Outros estudos encontraram disparidades baseadas no sexo tanto na resposta quanto nos efeitos colaterais de tratamentos que afetam o sistema imunológico, incluindo vacinas para a gripe e tratamentos baseados em anticorpos para doenças autoimunes como artrite. O padrão de aumento da notificação de eventos adversos entre as mulheres no estudo SWOG é consistente com a notificação de eventos adversos para vacinas e outros medicamentos, observou Dr. Klein.

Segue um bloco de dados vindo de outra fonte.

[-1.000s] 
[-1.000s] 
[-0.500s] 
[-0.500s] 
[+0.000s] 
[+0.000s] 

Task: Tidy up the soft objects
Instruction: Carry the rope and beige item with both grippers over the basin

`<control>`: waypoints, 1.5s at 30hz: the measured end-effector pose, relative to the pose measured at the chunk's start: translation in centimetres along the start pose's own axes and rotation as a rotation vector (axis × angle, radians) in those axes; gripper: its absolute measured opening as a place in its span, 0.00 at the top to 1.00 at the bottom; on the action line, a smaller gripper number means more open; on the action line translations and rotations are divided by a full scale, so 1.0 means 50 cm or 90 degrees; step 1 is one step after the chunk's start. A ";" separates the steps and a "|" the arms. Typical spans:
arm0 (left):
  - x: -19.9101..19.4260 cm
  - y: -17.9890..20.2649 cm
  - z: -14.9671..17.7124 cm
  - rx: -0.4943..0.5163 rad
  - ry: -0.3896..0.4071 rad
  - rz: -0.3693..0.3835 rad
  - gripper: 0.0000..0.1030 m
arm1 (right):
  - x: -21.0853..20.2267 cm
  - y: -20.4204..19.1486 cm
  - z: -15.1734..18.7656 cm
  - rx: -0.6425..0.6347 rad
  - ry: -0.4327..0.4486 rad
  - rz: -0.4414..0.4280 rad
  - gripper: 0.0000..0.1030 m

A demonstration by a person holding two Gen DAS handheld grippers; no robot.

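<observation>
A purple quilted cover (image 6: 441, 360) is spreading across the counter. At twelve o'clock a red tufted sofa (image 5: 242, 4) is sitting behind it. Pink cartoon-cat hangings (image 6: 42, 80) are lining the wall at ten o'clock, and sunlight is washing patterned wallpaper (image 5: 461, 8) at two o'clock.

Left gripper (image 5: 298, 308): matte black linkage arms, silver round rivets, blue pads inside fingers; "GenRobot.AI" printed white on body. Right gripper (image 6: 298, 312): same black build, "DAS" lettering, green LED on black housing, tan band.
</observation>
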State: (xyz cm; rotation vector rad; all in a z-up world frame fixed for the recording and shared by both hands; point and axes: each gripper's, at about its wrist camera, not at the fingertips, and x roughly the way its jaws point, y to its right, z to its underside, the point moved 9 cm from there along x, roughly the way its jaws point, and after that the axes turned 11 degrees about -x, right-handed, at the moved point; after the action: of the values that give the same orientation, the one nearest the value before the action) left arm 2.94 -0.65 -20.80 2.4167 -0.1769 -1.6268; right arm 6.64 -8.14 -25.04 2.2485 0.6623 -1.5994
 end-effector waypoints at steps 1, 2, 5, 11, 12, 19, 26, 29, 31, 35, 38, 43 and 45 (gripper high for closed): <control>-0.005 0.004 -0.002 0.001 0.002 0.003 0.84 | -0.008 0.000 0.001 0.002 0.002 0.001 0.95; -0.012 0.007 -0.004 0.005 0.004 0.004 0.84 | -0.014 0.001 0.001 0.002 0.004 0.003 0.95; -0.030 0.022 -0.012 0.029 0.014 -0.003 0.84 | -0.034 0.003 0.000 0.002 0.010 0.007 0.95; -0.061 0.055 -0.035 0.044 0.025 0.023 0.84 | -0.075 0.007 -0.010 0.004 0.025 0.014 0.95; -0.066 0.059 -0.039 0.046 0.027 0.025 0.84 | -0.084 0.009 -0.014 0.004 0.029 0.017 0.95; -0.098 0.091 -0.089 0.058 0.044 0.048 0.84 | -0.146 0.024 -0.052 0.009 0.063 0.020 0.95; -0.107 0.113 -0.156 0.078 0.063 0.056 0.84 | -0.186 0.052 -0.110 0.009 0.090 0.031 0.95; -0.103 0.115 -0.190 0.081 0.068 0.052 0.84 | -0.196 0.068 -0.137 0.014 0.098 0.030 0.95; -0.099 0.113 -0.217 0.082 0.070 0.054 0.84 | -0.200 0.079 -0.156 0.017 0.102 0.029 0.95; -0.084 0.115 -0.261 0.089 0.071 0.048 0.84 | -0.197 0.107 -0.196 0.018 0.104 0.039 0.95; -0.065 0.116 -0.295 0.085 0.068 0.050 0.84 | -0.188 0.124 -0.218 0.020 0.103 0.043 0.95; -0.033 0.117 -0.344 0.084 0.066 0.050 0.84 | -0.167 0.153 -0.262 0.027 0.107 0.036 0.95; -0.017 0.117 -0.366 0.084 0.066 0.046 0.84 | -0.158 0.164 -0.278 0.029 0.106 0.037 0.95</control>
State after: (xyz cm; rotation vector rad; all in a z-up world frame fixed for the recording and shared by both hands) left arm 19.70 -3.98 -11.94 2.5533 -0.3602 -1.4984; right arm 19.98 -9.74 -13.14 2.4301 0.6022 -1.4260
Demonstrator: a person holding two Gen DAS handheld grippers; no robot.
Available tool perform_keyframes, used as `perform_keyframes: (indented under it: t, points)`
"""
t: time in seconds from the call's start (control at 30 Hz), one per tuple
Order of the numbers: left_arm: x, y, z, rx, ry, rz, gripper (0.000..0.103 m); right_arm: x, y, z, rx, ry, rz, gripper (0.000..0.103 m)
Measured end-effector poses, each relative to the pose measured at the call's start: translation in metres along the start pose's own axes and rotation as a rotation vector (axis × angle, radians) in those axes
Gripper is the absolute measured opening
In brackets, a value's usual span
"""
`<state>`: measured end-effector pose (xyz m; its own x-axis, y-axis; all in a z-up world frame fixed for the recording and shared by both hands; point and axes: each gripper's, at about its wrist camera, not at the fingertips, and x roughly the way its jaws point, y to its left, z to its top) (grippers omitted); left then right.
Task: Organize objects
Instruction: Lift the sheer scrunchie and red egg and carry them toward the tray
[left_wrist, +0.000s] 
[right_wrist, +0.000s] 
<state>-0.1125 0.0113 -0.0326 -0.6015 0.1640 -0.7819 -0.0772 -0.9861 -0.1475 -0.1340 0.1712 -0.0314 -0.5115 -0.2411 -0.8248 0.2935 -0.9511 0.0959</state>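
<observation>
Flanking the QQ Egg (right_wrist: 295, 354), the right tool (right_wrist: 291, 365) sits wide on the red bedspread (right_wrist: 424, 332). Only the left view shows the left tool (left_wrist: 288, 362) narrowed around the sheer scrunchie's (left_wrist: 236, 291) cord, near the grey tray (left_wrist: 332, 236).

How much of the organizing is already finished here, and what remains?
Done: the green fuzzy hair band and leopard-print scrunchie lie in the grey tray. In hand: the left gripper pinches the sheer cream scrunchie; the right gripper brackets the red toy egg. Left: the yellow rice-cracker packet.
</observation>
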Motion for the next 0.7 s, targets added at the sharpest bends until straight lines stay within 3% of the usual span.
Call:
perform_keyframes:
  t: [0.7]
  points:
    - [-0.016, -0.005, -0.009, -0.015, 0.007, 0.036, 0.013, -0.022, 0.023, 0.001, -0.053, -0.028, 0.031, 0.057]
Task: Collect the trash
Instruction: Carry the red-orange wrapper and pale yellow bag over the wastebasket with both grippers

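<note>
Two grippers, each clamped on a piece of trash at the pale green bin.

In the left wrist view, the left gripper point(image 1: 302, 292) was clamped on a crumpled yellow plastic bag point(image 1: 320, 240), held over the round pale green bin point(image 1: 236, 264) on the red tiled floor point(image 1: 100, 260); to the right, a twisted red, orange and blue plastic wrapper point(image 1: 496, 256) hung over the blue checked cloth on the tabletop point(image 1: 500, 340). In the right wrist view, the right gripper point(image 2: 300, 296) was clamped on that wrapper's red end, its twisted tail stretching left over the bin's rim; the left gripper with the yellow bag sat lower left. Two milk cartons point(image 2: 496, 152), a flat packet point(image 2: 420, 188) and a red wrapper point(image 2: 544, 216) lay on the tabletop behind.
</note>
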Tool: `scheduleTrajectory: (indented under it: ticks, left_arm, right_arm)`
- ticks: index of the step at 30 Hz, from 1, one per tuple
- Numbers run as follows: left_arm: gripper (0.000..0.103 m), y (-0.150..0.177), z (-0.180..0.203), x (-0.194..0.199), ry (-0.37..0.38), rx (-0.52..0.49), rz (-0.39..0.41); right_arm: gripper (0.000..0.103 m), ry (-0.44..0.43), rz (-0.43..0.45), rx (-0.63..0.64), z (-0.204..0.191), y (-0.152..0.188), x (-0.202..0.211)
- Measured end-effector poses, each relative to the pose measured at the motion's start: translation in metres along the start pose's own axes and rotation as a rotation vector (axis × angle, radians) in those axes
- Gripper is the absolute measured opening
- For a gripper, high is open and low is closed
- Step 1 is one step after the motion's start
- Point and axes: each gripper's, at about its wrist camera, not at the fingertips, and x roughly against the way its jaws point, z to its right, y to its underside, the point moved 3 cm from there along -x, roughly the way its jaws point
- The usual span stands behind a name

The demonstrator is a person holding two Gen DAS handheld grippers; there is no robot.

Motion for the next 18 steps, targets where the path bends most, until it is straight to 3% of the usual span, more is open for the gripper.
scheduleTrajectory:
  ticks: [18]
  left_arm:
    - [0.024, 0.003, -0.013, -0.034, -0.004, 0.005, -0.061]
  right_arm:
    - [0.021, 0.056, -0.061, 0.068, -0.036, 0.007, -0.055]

Criando consciência sobre as diferenças de efeitos colaterais
O interesse em diferenças sexuais e tratamentos contra o câncer vem crescendo entre os pesquisadores. Dr. Özdemir é membro do conselho da European Society for Medical Oncology Gender Medicine Task Force, que visa promover pesquisas que possam levar a uma melhor compreensão das diferenças sexuais relacionadas ao câncer e seu tratamento.
“A pesquisa da equipe do Dr. Unger é muito oportuna”, disse o Dr. Özdemir. “Nossa força-tarefa está tentando aumentar a conscientização sobre possíveis diferenças sexuais na incidência de câncer , a biologia dos tumores e os efeitos do tratamento”. O grupo também está “incentivando os profissionais de oncologia a considerar questões de sexo e gênero em sua educação, pesquisa e prática”.
Uma das principais lições do estudo SWOG, observou o Dr. Özdemir, é que os pesquisadores que realizam ensaios clínicos de terapias contra o câncer precisam relatar resultados sobre a eficácia e segurança dos tratamentos de acordo com o sexo do paciente.
Esse conhecimento pode eventualmente ajudar a informar as decisões sobre quais tratamentos são mais apropriados para pacientes individuais e a melhor forma de desenvolver e fornecer novas terapias.